When I walked in to SpinVox‘s plush Buckinghamshire offices this morning, flanked by the Register‘s Andrew Orlowski and Ben Smith and Dan Lane from The Really Mobile Project, the tension in the building was obvious. There were nervously exchanged glances and bad jokes from senior staff. A smartly-dressed James Whatley eyed me reproachfully. But the guys managed to hold it together for long enough to usher us in to a conference room and ply us with pastries.
We were not asked to sign an NDA, but we were asked not to record anything that happened in the room. Ironic, really – and the reason that Ewan MacLeod from Mobile Industry Review declined the invitation.
CIO Rob Wheatley took us through a technical explanation that, while honest about the existence of human agents in the process, didn’t give away as many secrets as he made out (between the four of us, there wasn’t much we didn’t already know), before leaping to what we all came for: the demo.
The big technical question surrounding SpinVox – the one they refuse to answer (as they did again today) – is what proportion of the messages they process are seen by a human being. It’s the one sticking point that has fascinated journalists and customers alike. But SpinVox are staying quiet: all they’ll say is the proportion varies from country to country and from carrier to carrier.
So what happened in the demo, and what can we infer from it about those proportions?
The demo was performed in a standalone test environment, which had only four processing cores – as opposed to the main system’s 800 or so – and was not connected to the wider network. I saw no evidence that what we saw was “a set-up” or “prioritised” demo and I have no reason to think it was (you’ll see why in a minute).
We began with a short, simple message, read by Rob Wheatley himself and called in from his own BlackBerry. The system spat out a perfect text version in a few seconds. Next Wheatley left something a little more complex. A few sentences this time. Again, a perfect and speedy result. But then, both messages were straightforward and they were left in a loud, clear voice at a leisurely pace in a quiet room. You’d have been worried if the system hadn’t got them right.
It was then my turn to try. I left a message, at a brisk speed, that included my full name, the word “TechCrunch” and an invitation for the “recipient” to call me back. I believe that the message was a reasonable and realistic approximation of a real-world message, albeit with a few strange words in it. The SpinVox system failed to convert the whole message – ok, so most humans can’t spell Yiannopoulos – and passed it to a human “agent” (who was sitting in the room with us).
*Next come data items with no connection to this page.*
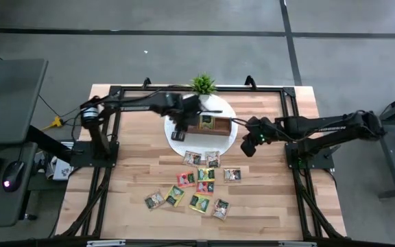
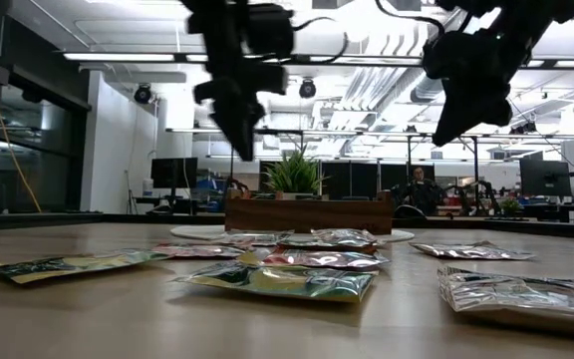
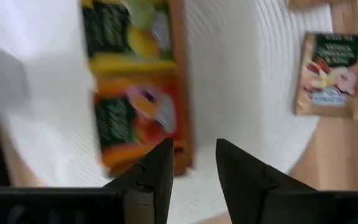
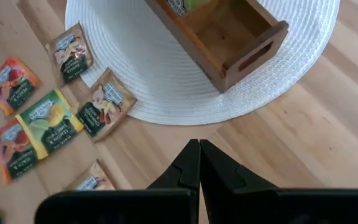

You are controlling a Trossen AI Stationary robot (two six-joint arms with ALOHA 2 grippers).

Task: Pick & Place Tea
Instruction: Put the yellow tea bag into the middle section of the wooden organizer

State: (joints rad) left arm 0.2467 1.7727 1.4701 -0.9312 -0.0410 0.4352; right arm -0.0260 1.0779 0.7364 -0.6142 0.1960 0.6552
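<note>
Left wrist view: tea (image 3: 135, 118) beyond jaws.

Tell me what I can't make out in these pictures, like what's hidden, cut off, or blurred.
- Wooden tray, high view: the left arm covers its left end, hiding what lies there.
- Tray, right wrist view: the top edge cuts it off; only the empty end compartment shows whole.
- Tea sachets in the tray, left wrist view: motion blur, labels unreadable.
- Loose tea sachets, high view: print too small to read.
</note>
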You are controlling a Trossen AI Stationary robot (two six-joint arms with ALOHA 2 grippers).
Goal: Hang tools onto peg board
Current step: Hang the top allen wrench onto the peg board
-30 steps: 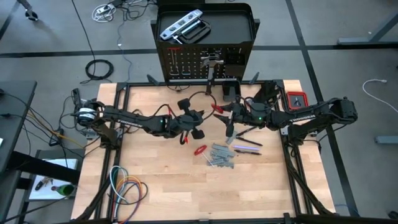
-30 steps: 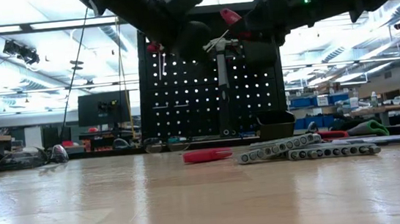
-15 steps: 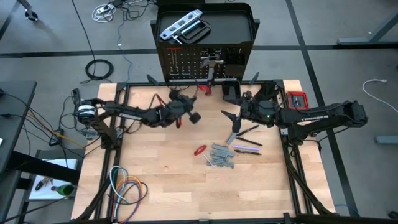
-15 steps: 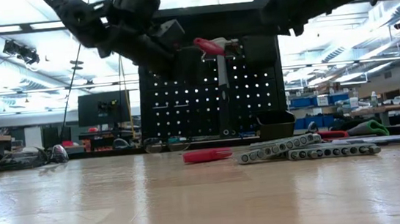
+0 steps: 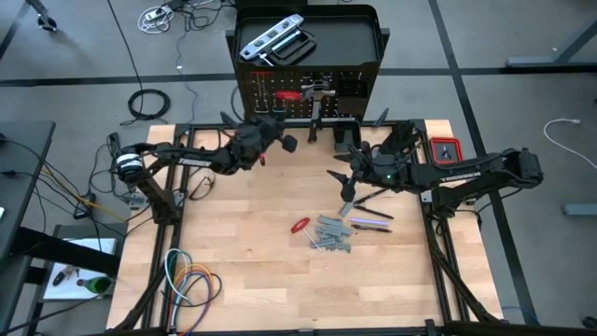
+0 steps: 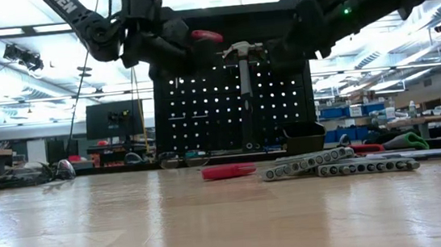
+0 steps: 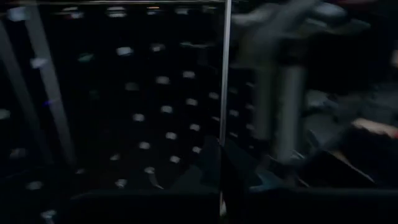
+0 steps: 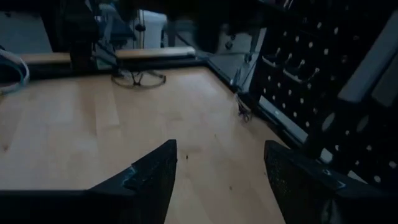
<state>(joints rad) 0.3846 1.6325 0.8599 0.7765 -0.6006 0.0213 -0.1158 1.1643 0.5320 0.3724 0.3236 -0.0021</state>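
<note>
The peg board (image 5: 347, 86) stands upright at the table's far edge, with a steel hammer (image 6: 245, 80) hanging on it. My left gripper (image 5: 283, 139) is level just in front of the board, shut on a thin-shafted tool with a red handle (image 6: 206, 36). My right gripper (image 8: 217, 155) hovers open above the table, right of the left one, with nothing between its fingers. Grey wrenches (image 5: 331, 233) and dark screwdrivers (image 5: 373, 215) lie on the tabletop. A silver level (image 5: 269, 39) and a black clamp (image 5: 298, 47) lie in the stand's top tray. My left gripper pinches the tool's thin metal shaft (image 7: 224, 134) between its two fingers. The fingers are level and come from the table's near side toward the board, lying across the shaft. The tool stands upright, red handle above the fingers, lifted clear of the table. Whether it touches the board I cannot tell.
A small black box (image 5: 347, 135) sits at the foot of the board. A red-handled tool (image 5: 300, 225) lies beside the wrenches, and a red case (image 5: 445, 149) sits at the far right. Coiled coloured cables (image 5: 191, 280) lie near the front left corner.
My left gripper has swung from mid-table toward the far edge and a little left, up to the peg board, rolling its wrist. The red-handled tool has gone with it, clear of the table, and its red end now shows in front of the board's upper part.
</note>
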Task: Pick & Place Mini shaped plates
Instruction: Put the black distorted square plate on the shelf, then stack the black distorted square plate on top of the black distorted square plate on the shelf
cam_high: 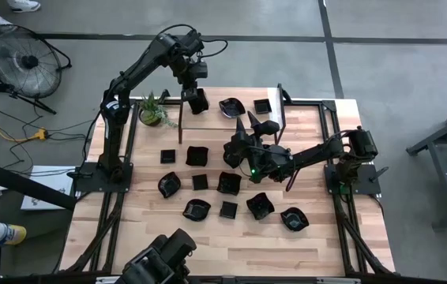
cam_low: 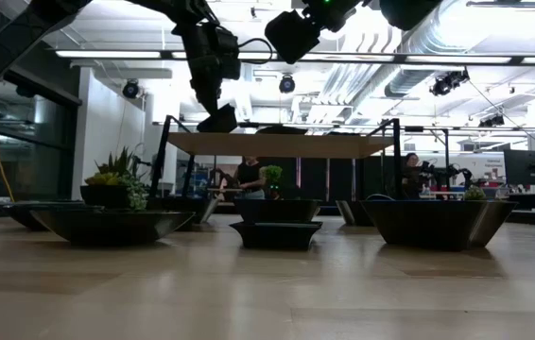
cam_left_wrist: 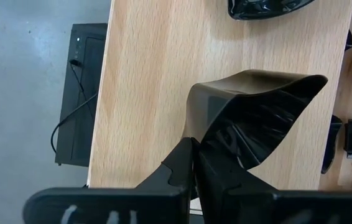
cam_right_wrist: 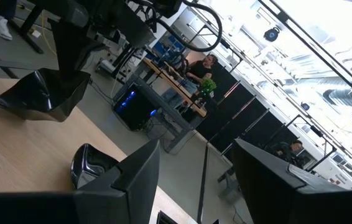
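Glossy black plates (cam_high: 197, 209) all over, plain and unpatterned. Pale wood-grain table (cam_high: 160, 237) beneath (light streaks running along the boards). Green leaves on the potted plant (cam_high: 153, 110) toward 10 o'clock. Dark, near-black arms; grey floor (cam_high: 413, 71) around.

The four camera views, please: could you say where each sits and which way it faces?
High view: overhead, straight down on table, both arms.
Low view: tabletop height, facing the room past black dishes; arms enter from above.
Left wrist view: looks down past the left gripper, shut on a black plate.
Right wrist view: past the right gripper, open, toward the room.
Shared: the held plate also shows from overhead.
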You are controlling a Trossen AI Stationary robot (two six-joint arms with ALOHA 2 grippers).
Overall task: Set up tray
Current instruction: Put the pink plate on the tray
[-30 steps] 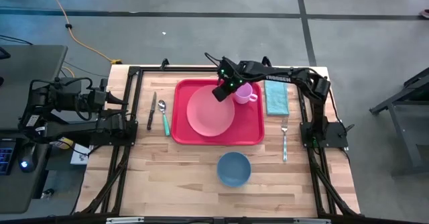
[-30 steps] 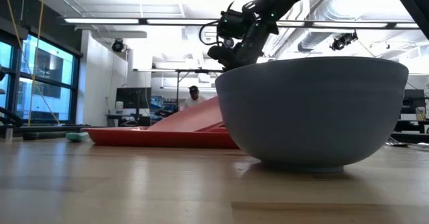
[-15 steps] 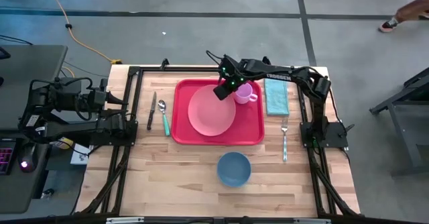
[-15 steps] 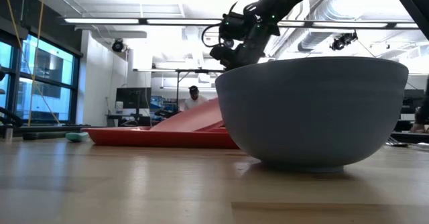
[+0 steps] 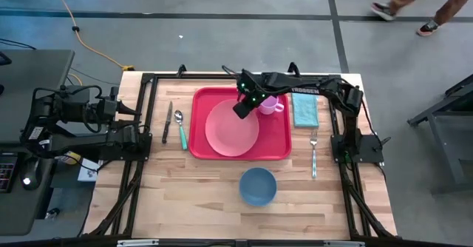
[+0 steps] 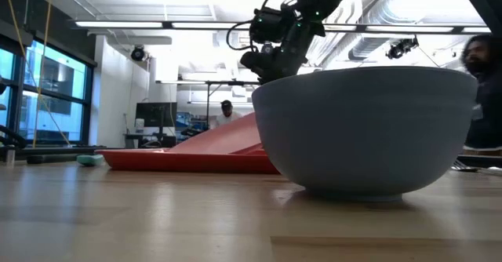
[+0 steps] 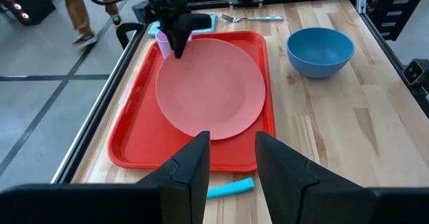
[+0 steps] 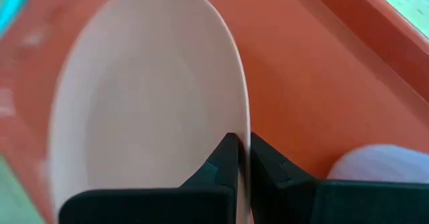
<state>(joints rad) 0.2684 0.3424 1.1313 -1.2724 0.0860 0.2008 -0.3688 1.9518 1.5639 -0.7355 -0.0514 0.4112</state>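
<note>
While your right gripper pinches the far rim of the pink plate, fingers nearly closed on the edge and that side tipped up, the plate is not yet flat on the red tray lying mid-table. You already have the pink mug on the tray's far right corner. I judge the blue bowl, fork, teal napkin, knife and spoon remain, all off the tray; your left gripper waits apart, open and empty.
</note>
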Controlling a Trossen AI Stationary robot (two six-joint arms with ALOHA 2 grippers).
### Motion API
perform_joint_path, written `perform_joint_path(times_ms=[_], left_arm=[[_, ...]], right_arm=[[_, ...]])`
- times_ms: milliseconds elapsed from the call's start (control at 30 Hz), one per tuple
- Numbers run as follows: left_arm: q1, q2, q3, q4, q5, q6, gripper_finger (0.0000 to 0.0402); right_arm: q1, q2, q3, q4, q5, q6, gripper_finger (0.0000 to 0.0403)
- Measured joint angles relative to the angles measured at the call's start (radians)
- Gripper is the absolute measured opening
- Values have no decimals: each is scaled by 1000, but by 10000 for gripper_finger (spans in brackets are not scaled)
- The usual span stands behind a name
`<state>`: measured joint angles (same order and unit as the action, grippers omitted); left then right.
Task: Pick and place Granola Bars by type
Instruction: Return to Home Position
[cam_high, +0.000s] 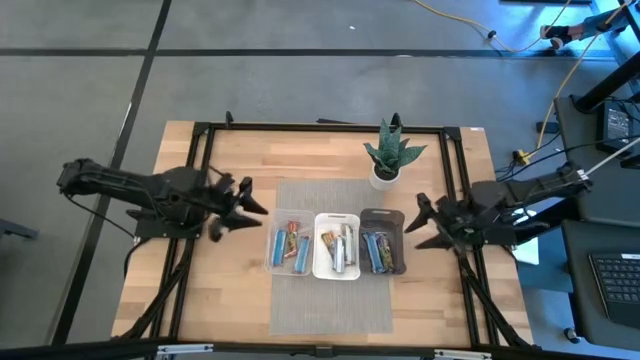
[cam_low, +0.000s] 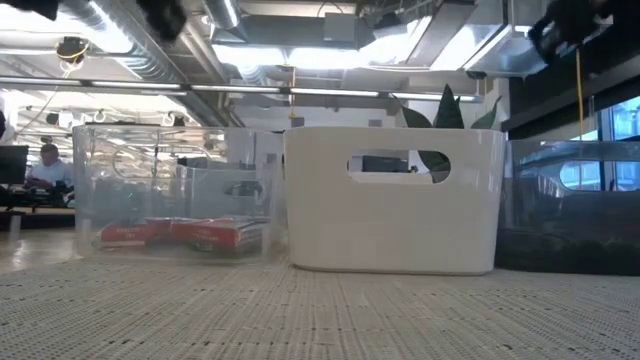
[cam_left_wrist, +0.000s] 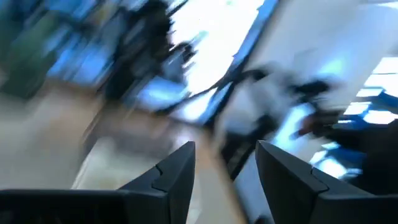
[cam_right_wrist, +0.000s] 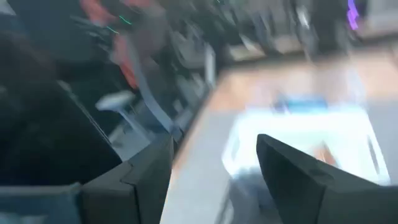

Here’s where it got ugly. From observing the “tenzing” process in action, it was clear to us that the system had failed to pick up a single word in the message correctly. The agent in the room had to listen to and manually type the entire message, from beginning to end. SpinVox has previously claimed that agents do not get to hear entire voicemail messages; only enough to give context and enable transcription. That’s not what I saw this morning.
Spinvox’s people were quick to point out that British English is actually SpinVox’s worst performing language. According to them the system is much better at US English and Spanish.
But if all we have to go on is today’s demo (given SpinVox’s refusal to give any indication of how many transcriptions involve human agents), then it’s hard to escape this implication: that the vast majority of messages left in real-world conditions (like beside roads and in cafes) and containing more than “Hi Jim, can you call me back? Cheers, Bye” are processed to some extent by a human being.
The aim of the day had been to show us how the technology works. First of all: it didn’t, beyond transcribing a simple message in a quiet room. But secondly, and more importantly, that’s not actually what people want to know about any more: since SpinVox refuses to go on the record about the level of human involvement, the media will be left having to continue to speculate about that number, and no doubt investigating it as well.
The sorts of question we did want to ask included:
In fact, that last question was asked by Orlowski during a brief but fiery cameo appearance by CEO Christina Domecq, during which she revealed the new cash injection (again, I wish we’d not been prevented from recording video). Domecq obviously didn’t appreciate the question, and retorted angrily that SpinVox is spending “much, much less” than that per month. She added that the company expects to break even this month and become cash-flow positive very shortly after that.
What else did we learn today? For one, that SpinVox is taking security very seriously these days. ”As we’ve matured as a business,” said CIO Rob Wheatley, “Our relationships have matured. Our QC houses [the third-party processing centres contracted to process SpinVox's messages] are very professional environments in areas where it’s seen as a very good job to have. Our agents are very proud of what they do.”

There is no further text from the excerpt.